**PROBLEM TO SOLVE:** Answer with the exact lines of the following material from the one containing "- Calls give" through the one containing "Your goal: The", both end lines included.

—————

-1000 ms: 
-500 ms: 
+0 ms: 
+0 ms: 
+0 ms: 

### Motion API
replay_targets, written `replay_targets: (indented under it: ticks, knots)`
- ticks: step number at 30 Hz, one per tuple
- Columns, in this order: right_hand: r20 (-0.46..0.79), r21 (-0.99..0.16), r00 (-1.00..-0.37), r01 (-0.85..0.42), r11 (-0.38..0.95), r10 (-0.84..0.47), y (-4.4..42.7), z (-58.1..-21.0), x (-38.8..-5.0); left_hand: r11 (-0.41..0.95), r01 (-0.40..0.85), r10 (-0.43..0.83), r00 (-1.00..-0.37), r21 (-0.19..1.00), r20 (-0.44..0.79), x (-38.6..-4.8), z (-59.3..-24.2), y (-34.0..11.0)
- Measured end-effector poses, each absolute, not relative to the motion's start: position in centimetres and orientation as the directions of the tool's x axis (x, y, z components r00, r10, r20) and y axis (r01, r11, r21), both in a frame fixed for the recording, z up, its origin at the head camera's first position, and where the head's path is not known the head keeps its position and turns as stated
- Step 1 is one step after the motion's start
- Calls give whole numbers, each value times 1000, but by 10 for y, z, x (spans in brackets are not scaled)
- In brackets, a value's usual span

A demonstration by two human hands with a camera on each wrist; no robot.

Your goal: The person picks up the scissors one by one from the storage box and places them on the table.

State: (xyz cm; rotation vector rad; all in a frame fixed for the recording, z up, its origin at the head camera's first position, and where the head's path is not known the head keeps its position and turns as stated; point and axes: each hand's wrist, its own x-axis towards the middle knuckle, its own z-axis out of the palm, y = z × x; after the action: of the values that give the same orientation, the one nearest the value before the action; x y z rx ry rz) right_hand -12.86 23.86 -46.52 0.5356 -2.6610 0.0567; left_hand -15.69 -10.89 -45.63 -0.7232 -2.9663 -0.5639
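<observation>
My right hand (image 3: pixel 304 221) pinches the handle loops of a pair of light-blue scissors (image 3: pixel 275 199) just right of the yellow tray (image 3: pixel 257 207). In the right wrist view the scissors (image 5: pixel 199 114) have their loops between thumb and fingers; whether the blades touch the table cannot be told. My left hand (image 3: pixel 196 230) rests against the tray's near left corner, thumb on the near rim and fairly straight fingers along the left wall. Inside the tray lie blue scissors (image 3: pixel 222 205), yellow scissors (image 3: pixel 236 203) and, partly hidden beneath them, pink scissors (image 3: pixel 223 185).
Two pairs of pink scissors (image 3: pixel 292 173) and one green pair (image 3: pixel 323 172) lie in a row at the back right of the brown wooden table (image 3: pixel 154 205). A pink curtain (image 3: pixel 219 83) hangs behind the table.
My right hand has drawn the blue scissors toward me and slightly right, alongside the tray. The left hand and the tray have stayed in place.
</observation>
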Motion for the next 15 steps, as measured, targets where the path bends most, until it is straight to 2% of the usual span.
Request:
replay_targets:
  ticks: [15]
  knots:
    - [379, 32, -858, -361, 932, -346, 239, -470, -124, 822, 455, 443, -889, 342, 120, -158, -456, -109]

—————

**SOLUTION TO THE EXERCISE:**
- Calls give whole numbers, each value times 1000, but by 10 for y, z, x (spans in brackets are not scaled)
- In brackets, a value's usual span

A demonstration by two human hands with a camera on each wrist; no robot.

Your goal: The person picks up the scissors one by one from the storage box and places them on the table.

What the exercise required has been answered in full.